MORE: Oh? And when the last law was down and the Devil turned round on you–where would you hide, Roper, the laws all being flat? This country’s planted thick with laws from coast to coast–man’s laws, not God’s–and if you cut them down–and you’re just the man to do it–d’you really think you could stand upright in the winds that would blow then? Yes, I’d give the Devil benefit of law for my own safety’s sake.”
Both Atticus and More are what D&D players call “lawful good”. And both of them pay for it; Atticus’s children get attacked by Ewell, and it is only by the actions of Boo Radley that they are saved. Radley and the sheriff, not Atticus, are the ones who ultimately save the day. In A Man for All Seasons, More pays with his own life for his insistence on adhering to both his conscience and the law.

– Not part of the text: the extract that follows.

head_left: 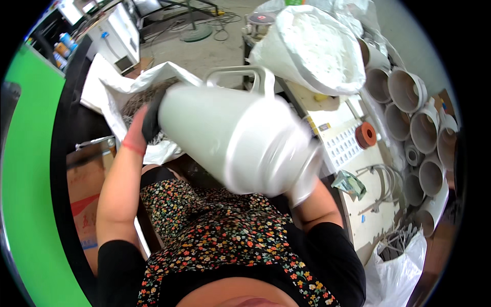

You can can look at them as exemplary, flawless heroes–or you can look at them as naive, holier-than-thou types who cause needless grief to their loved ones because of their own righteousness. The point is, there’s more moral complexity here than some people realize.
Great comparison of two excellent works. The play Man For All Seasons has the one character who portrays the common man in various characters pointing out that More's infexibility is his undoing, that no matter how smart he is, this was stupid.TNT did a great version of it with Charleton Heston as More.